> **PROBLEM REQUIREMENTS**: Return exactly the lines below, starting with the one that has "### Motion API" and going on through the one that has "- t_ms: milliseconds".

> **SUPPLIED INFORMATION**:
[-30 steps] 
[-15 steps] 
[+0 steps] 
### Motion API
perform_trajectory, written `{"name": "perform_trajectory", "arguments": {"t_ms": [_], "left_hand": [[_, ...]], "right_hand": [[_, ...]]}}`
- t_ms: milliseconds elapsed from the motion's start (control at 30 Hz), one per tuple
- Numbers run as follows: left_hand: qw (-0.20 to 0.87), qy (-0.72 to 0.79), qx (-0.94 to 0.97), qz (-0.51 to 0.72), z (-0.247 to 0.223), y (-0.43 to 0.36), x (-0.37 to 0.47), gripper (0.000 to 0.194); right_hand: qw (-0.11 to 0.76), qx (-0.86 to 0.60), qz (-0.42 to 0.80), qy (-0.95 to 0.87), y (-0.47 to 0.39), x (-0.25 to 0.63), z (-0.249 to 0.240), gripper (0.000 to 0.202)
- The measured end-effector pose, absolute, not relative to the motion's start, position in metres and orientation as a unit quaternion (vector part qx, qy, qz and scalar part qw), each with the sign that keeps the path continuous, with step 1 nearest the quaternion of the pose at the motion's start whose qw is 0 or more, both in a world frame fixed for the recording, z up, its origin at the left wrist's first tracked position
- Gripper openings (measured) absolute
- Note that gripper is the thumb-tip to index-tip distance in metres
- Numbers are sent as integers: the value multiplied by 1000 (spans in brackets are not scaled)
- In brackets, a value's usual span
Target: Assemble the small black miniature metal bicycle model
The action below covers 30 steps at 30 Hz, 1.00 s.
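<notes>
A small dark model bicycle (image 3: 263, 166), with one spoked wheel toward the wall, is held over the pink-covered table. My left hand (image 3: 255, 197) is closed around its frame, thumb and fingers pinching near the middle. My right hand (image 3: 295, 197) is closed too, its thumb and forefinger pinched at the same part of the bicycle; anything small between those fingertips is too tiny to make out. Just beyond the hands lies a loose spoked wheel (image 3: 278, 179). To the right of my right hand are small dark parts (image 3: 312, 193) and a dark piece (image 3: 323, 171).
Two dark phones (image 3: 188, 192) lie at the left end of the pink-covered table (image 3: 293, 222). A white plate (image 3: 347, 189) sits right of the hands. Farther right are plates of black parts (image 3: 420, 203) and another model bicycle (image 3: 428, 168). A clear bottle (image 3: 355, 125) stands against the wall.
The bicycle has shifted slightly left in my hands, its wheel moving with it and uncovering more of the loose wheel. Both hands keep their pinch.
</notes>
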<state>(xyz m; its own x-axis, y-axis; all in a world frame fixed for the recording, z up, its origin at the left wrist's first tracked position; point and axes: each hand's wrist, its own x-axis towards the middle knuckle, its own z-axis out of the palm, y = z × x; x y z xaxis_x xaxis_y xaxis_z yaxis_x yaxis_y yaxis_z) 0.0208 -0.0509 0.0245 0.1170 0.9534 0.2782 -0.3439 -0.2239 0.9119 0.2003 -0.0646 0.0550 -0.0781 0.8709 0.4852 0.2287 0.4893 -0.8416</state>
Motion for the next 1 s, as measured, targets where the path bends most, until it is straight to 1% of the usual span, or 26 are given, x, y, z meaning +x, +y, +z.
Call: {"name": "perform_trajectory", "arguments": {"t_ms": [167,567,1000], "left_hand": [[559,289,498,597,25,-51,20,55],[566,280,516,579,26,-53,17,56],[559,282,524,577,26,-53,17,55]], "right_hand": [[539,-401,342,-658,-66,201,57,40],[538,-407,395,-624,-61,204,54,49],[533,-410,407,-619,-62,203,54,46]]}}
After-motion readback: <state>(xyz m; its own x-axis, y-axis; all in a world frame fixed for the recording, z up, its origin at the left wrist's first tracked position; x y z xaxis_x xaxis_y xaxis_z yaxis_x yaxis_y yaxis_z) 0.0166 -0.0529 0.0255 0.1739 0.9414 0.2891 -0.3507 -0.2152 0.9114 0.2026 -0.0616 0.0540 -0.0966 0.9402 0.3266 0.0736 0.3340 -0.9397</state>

> **THE ANSWER**:
### Motion API
perform_trajectory, written `{"name": "perform_trajectory", "arguments": {"t_ms": [_], "left_hand": [[_, ...]], "right_hand": [[_, ...]]}}`
- t_ms: milliseconds elapsed from the motion's start (control at 30 Hz), one per tuple

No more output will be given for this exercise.